- [Data excerpt]:
• • • • • • •
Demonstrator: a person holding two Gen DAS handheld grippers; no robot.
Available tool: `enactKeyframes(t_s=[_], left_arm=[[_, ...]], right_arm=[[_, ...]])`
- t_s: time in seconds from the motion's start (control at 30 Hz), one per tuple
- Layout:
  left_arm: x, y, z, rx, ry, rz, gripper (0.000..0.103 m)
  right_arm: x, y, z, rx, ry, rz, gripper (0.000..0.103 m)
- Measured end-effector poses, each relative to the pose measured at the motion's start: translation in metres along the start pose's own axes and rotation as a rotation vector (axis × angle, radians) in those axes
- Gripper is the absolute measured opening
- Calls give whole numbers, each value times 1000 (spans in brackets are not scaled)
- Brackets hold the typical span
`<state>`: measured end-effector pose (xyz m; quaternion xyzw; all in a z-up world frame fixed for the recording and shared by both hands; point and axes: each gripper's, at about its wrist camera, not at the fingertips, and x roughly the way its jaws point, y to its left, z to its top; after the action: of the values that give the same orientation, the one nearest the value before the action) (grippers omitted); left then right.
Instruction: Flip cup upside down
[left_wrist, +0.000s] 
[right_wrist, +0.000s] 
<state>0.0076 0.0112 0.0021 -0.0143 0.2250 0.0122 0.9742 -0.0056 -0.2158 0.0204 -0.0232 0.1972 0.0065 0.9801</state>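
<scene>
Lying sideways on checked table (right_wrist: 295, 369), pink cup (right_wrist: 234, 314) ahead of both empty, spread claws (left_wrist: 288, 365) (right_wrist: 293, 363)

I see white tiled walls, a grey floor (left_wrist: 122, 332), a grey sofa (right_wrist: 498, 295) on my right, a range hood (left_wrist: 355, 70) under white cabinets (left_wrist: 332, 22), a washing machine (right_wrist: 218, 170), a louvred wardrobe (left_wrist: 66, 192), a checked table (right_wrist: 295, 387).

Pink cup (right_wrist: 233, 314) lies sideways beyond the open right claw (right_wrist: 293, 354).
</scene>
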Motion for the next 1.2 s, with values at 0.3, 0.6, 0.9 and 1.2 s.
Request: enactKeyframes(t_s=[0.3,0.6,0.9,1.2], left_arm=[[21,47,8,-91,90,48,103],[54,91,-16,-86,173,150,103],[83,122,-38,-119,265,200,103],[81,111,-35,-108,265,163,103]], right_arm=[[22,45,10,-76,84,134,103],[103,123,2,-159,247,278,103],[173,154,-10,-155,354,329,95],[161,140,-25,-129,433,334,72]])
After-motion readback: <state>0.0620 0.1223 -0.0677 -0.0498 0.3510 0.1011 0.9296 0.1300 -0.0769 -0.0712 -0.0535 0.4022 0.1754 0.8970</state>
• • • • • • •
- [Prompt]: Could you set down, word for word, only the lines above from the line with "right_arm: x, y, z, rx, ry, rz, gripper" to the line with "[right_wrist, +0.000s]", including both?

- [Answer to this task]:
  right_arm: x, y, z, rx, ry, rz, gripper (0.000..0.103 m)
- Measured end-effector poses, each relative to the pose measured at the motion's start: translation in metres along the start pose's own axes and rotation as a rotation vector (axis × angle, radians) in those axes
- Gripper is the absolute measured opening
- Calls give whole numbers, each value times 1000 (spans in brackets are not scaled)
- Brackets hold the typical span
`<state>`: measured end-effector pose (xyz m; quaternion xyzw; all in a z-up world frame fixed for the recording and shared by both hands; point and axes: each gripper's, at about its wrist camera, not at the fingertips, and x roughly the way its jaws point, y to its left, z to its top; after the action: of the values that give the same orientation, the one nearest the value before the action) (grippers omitted); left then right.
Instruction: Flip cup upside down
[left_wrist, +0.000s] 
[right_wrist, +0.000s] 

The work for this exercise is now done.